Filanın dedesi, kocası, karısı rahmete kavuşmuştur(!), Allah rahmet eyleye…(!)
Emrin olur! Başka bir siparişin var mı?
Cami cemaatinin tam namazdan çıkacağı zamana da denk getirilir ve seven, sevmeyen hiç kimse kaçamaz, herkes saf tutar ve görevli memur sorar, cemaate dönerek:
-Merhumu nasıl bilirdiniz? Mevtanın din/diyanetinde olduğuna şahitlik eder misiniz?
-Ederiiiiiz!
-Hakkınızı helal ediniz!
-Helal olsuunnn!
Bunları yazarken aklıma yaşanmış bir olay geldi.
İmam efendi namazı tarif etmektedir… Şöyle, şöyle niyet edilir vs. Ölen kadınsa, hatun kişi niyetine, yok erkekse, er kişi niyetine… Es kaza musallada yatan da bir rütbeli asker.
İmam, “er kişi niyetine” demez mi?
Hâlâ işin ciddiyetini anlamayan gariban asker arkadan bağırır:
“Er” değil imam efendi o bir “general, general”! Ağlar mısın, güler misin?

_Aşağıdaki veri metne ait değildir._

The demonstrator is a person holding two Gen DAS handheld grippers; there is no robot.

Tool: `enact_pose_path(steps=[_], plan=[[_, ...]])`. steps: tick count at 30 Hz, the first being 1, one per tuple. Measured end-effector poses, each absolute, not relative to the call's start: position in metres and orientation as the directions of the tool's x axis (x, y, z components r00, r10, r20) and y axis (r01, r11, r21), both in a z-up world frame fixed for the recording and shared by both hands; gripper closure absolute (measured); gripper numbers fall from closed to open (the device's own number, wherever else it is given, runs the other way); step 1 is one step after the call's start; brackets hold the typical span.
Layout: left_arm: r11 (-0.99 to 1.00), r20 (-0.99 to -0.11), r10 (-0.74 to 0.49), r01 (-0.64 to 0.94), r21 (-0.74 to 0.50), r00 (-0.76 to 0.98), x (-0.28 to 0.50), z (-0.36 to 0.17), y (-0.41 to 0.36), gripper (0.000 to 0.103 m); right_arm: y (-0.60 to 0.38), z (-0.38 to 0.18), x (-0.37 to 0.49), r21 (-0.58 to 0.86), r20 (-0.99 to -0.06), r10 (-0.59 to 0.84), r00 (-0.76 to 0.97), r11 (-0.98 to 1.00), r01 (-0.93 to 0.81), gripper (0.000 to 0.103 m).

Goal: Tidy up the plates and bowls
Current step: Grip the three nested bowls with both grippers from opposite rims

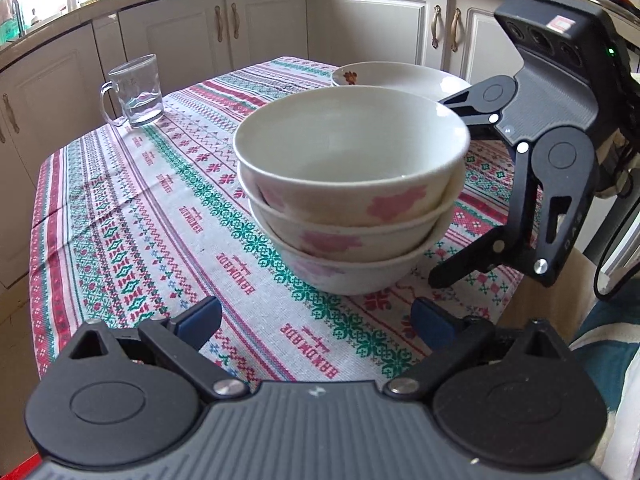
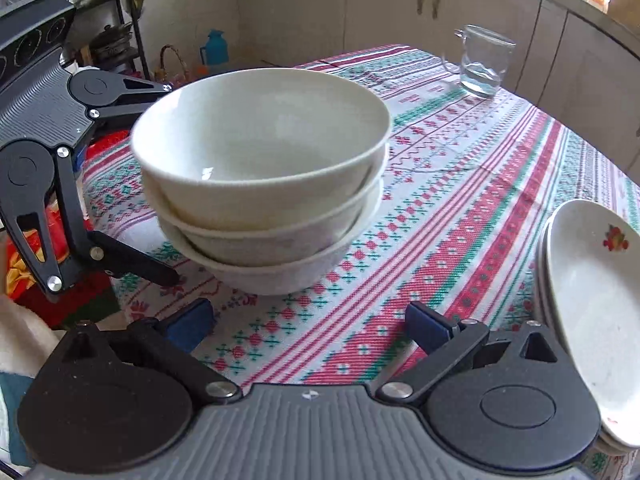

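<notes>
Three white bowls with pink flowers [image 1: 352, 184] stand nested in one stack on the patterned tablecloth [image 1: 160, 220]. My left gripper [image 1: 316, 320] is open, its blue pads just short of the stack's base. My right gripper [image 1: 438, 190] comes in from the right, open, one finger by the top rim and one by the base. In the right wrist view the bowl stack [image 2: 264, 176] sits ahead of my open right gripper [image 2: 310, 322], and the left gripper [image 2: 170, 182] stands open beside it. A stack of white plates [image 2: 592, 300] lies at the right, behind the bowls as plates [image 1: 400, 76].
A glass mug [image 1: 136, 92] with a little water stands near the table's far left corner, seen also as the mug [image 2: 484, 62]. White kitchen cabinets [image 1: 260, 28] wrap around the table. A blue thermos [image 2: 216, 46] and a shelf sit on the floor beyond.
</notes>
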State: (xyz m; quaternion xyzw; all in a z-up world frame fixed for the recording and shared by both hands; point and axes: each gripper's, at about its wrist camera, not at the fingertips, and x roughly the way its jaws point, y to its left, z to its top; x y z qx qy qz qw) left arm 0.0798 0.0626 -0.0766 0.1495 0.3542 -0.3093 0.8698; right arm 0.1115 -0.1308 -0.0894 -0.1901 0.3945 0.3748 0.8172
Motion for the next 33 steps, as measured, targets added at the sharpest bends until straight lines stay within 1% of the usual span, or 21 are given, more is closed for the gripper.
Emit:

İnsan bilmez mi ki, adamın mevki, makamı ne olursa olsun öldüğünde bütün rütbeler sökülmüş ve herkes bir kefenle gönderilir...
Ve önemli olan, Allah onu nasıl bilir. Aslolan odur.
Adamın biri heyecanla koşmuş hocanın yanına. Hocam! Diye başlamış söze… “Babam Cuma günü öldü” öbür dünyada vaziyeti nasıl olur?
Hoca, baban namaz kılar, oruç tutar mıydı; din/diyaneti nasıldı?
Dinle, namazla filan alakası yoktu. Ama Cuma günü öldü!
Babanın içki, kumar, yalan-dolanı var mıydı?
Evet, bunların hepsi vardı, fakat işte Cuma günü öldü!
Hoca ne sorsa adam “Ama babam Cuma günü öldü” diye tutturmuş.
Hoca dayanamamış ve “Cuma günü ne yaparlar bilmem, ama Cumartesi oldu mu canına okurlar” demiş.
Cuma günü ölmeyi geçelim.
İbadetlerini şekli olarak yerine getiren biri olarak hayatını yaşasan bile, gerçekte sahih bir inancın yoksa ve Allah’a, Peygambere tazim göstermiyorsan, sana kim ne fayda sağlayabilir ki!